* Your assignment
Your task is to write out every line of the data exactly. Drop the pictures.

* Stored data
=-=-=
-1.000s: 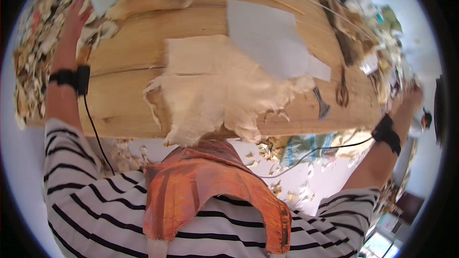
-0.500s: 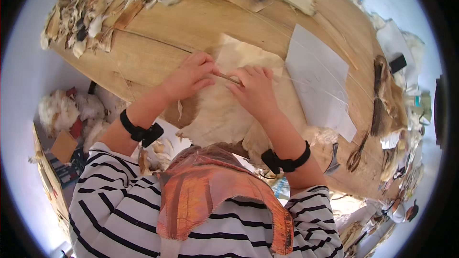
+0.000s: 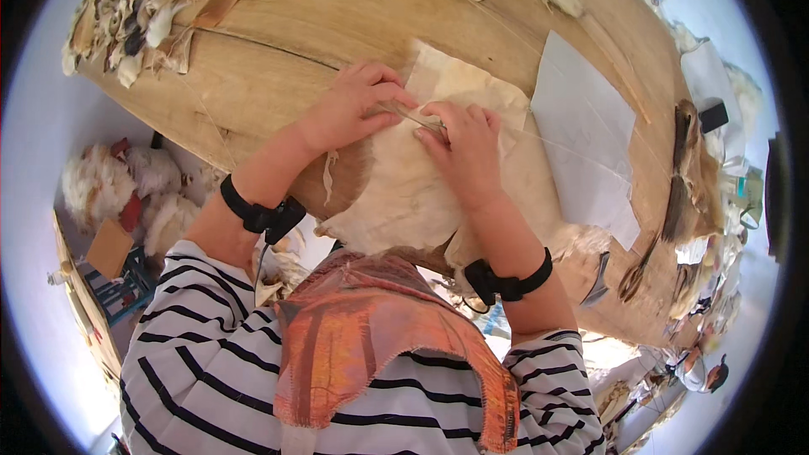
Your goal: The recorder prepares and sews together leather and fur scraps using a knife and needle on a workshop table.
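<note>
- Left hand [image 3: 354,105]: lies palm-down on the pale tan, thin, irregular sheet of dried hide-like material [image 3: 404,194]; fingers curled, tips pinching a thin strip or edge at the upper middle of the sheet; a black band sits on the wrist, with a thin cable hanging from it.
- Right hand [image 3: 463,152]: rests on the same sheet just beside the left hand; fingers bent, fingertips meeting the left hand's at the same thin strip; whether it truly grips the strip or only presses on it cannot be told; a black band on this wrist also.
- The tan sheet: spread flat on the light wooden tabletop [image 3: 278,50], near its front edge; the lower margin of the sheet hangs slightly over that edge, toward the person's chest.
- A flat white rectangular sheet of paper [image 3: 586,143]: lies on the tabletop to the right of the tan sheet, its left edge close to it; contact cannot be confirmed.
- A heap of pale and brown dried scraps [image 3: 143,8]: at the far left corner of the tabletop, well apart from both hands.
- A dark metal scissor-like tool [image 3: 636,274]: at the right front of the tabletop, well apart from the hands.
- The person wears a black-and-white striped top [image 3: 202,371]; an orange patterned cloth [image 3: 362,345] hangs over the chest.
</note>
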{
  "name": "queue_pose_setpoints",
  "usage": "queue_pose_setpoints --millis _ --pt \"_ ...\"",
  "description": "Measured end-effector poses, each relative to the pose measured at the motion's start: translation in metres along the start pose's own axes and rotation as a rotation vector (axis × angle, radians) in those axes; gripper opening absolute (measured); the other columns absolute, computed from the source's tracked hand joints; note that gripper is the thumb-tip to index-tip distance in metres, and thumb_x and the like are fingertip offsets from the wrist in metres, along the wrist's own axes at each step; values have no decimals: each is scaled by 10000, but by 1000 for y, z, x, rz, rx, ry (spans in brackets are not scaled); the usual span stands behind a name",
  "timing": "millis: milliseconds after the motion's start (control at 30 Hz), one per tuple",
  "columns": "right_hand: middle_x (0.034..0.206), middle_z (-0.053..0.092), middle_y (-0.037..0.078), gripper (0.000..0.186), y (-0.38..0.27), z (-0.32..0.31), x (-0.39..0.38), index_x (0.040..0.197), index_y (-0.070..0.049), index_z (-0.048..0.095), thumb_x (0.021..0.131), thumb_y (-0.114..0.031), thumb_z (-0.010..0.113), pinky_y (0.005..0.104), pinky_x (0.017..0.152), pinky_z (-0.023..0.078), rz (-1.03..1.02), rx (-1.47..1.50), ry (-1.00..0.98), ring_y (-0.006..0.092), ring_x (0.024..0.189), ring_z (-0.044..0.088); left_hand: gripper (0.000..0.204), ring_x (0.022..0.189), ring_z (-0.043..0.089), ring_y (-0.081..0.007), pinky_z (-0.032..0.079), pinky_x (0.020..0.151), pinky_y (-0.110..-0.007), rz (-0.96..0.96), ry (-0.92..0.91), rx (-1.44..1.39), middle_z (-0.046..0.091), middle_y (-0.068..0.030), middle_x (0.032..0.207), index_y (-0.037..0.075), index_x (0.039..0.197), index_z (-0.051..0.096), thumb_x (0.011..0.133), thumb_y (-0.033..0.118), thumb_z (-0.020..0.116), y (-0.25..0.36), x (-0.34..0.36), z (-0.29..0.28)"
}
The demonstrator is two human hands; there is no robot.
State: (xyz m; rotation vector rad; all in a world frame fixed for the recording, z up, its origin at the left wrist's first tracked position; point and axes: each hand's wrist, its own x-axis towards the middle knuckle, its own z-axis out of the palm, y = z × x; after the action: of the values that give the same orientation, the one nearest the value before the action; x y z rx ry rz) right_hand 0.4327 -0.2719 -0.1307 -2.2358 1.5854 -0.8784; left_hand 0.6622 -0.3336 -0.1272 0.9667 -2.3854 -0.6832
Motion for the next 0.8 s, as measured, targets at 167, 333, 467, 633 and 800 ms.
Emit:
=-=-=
* Result
-1.000s: 
-0.500s: 
+0.000s: 
Your goal: The recorder prepares and sews together leather and fur scraps using a knife and needle on a workshop table.
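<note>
- Left hand [image 3: 354,105]: lies palm-down on the pale tan, thin, irregular sheet of dried hide-like material [image 3: 404,194]; fingers curled, tips pinching a thin strip or edge at the upper middle of the sheet; a black band sits on the wrist, with a thin cable hanging from it.
- Right hand [image 3: 463,152]: rests on the same sheet just beside the left hand; fingers bent, fingertips meeting the left hand's at the same thin strip; whether it truly grips the strip or only presses on it cannot be told; a black band on this wrist also.
- The tan sheet: spread flat on the light wooden tabletop [image 3: 278,50], near its front edge; the lower margin of the sheet hangs slightly over that edge, toward the person's chest.
- A flat white rectangular sheet of paper [image 3: 586,143]: lies on the tabletop to the right of the tan sheet, its left edge close to it; contact cannot be confirmed.
- A heap of pale and brown dried scraps [image 3: 143,8]: at the far left corner of the tabletop, well apart from both hands.
- A dark metal scissor-like tool [image 3: 636,274]: at the right front of the tabletop, well apart from the hands.
- The person wears a black-and-white striped top [image 3: 202,371]; an orange patterned cloth [image 3: 362,345] hangs over the chest.
</note>
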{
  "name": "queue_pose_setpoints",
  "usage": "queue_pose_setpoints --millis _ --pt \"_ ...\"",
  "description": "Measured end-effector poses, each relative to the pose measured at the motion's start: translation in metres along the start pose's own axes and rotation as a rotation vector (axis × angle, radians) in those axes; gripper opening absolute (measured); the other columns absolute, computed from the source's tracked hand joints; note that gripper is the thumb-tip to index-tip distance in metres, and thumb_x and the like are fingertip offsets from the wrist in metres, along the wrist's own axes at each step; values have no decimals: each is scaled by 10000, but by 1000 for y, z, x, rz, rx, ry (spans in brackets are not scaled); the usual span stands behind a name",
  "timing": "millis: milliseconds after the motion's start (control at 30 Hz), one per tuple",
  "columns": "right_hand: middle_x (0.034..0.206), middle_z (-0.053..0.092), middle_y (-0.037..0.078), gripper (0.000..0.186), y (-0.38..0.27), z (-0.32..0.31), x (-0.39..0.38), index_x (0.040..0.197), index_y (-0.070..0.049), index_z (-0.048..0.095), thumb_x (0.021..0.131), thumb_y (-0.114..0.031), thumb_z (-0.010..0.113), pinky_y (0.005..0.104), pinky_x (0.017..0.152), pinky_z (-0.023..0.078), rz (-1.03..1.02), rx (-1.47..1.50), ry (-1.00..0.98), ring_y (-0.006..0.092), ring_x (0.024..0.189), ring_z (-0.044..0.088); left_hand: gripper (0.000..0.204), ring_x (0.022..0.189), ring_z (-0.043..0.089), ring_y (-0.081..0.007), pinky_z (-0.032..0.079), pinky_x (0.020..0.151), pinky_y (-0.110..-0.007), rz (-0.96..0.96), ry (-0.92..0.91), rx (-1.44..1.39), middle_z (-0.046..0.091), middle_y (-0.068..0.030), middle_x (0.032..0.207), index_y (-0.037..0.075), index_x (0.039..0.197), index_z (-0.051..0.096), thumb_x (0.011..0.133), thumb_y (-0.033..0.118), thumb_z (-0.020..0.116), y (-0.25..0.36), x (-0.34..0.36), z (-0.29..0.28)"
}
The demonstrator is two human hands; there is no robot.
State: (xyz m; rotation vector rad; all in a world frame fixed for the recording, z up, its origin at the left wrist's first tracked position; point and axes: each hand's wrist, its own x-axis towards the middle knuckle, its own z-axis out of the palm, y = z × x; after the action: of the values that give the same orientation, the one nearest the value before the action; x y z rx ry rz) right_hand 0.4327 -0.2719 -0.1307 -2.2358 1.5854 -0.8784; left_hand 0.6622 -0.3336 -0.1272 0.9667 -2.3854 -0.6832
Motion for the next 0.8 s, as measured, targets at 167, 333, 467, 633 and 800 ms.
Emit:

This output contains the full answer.